• _EXERCISE PROMPT_: The lines below starting at the line containing "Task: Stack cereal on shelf" and ending at the line containing "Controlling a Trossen" are to be repeated exactly, with both ends kept and nothing else added.

──────── GIVEN INFORMATION ────────

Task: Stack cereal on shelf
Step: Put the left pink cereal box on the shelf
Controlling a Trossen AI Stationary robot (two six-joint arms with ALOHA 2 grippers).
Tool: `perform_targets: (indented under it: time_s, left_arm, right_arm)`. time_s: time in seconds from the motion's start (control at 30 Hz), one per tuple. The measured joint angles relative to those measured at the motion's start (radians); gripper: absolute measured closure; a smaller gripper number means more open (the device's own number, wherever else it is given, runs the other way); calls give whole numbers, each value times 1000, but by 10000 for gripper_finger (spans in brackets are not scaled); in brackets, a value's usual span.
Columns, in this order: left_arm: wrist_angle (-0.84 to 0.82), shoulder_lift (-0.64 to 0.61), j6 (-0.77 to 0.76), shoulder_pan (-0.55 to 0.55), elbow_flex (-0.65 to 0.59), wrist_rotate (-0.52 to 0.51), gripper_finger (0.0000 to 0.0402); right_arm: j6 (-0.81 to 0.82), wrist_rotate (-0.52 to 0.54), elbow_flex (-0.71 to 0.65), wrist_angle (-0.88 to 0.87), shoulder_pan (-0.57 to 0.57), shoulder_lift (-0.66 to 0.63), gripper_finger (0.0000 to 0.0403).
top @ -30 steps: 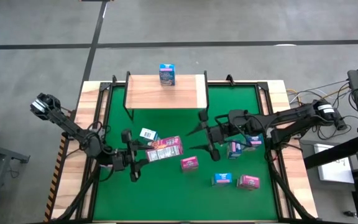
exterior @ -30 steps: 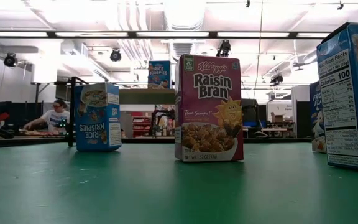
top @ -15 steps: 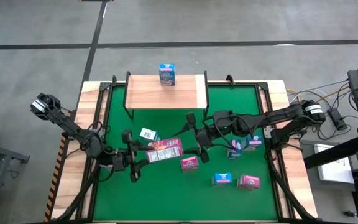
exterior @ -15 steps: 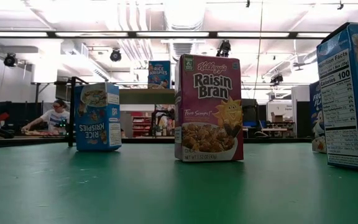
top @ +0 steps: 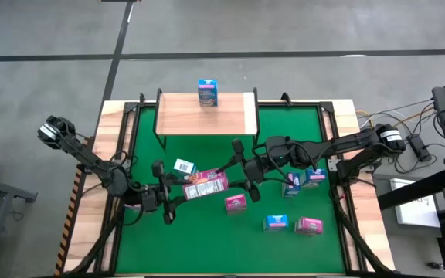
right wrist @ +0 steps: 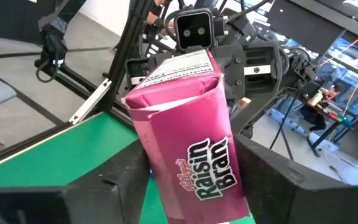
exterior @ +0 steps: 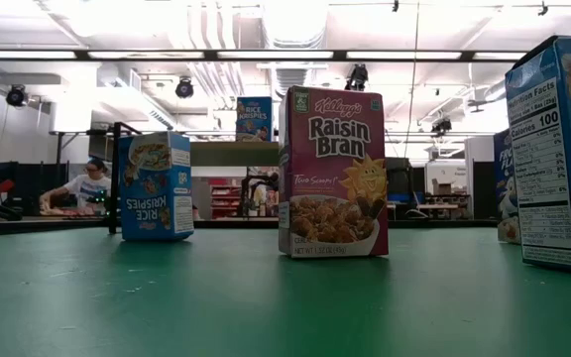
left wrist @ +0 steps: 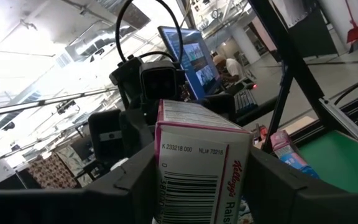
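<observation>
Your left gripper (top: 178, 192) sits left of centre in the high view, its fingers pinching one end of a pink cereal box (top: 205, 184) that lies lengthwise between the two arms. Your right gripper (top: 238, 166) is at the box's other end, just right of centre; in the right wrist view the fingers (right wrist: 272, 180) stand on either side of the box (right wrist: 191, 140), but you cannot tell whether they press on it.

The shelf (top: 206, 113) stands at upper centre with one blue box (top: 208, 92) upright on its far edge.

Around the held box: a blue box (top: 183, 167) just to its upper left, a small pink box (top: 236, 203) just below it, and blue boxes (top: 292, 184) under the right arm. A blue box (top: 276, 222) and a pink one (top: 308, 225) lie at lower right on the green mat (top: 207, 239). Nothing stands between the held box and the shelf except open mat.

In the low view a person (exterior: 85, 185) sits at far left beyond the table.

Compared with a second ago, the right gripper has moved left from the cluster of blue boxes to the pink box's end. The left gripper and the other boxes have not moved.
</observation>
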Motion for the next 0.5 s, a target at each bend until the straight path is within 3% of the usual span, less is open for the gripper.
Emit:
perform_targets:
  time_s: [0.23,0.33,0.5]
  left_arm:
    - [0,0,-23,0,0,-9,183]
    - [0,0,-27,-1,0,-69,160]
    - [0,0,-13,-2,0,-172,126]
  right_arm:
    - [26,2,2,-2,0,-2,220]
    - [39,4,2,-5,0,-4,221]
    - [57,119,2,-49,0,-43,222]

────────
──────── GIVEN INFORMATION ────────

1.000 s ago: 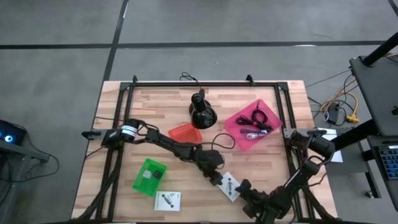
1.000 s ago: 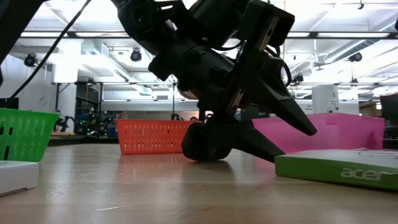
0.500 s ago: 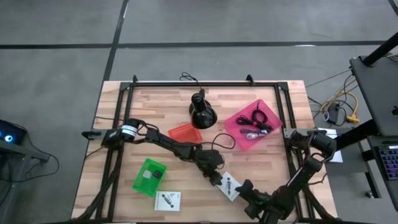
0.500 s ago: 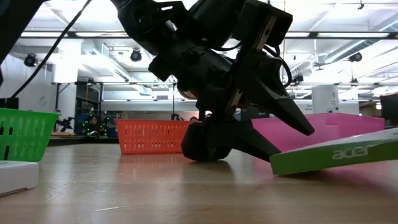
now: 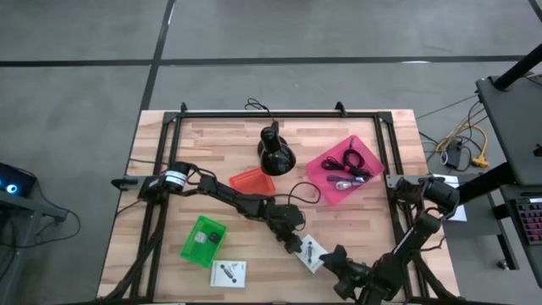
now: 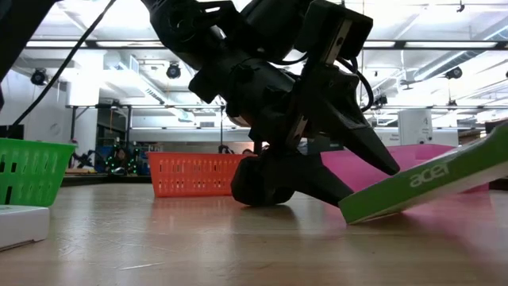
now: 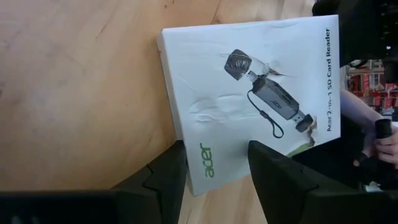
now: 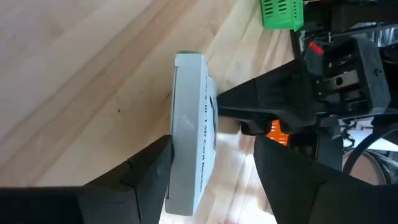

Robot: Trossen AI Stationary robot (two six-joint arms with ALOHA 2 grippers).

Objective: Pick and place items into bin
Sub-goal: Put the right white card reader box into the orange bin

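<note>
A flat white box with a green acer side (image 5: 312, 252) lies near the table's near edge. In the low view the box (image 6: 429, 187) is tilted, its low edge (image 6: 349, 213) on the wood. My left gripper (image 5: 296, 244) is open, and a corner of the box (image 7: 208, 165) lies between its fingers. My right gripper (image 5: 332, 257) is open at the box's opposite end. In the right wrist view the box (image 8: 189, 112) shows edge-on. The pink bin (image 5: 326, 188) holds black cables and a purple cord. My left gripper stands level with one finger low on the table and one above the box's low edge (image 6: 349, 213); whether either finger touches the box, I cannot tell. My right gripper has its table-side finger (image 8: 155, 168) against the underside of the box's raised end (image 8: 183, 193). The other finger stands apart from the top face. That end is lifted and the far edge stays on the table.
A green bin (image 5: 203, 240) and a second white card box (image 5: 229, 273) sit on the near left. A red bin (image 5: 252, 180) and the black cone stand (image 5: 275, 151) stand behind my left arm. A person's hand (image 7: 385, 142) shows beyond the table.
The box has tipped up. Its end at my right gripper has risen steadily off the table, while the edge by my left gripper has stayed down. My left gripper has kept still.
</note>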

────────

• _EXERCISE RESULT_:
Task: Stack cereal on shelf
Step: Put the left pink cereal box on the shelf
Controlling a Trossen AI Stationary robot (two six-joint arms with ALOHA 2 grippers).

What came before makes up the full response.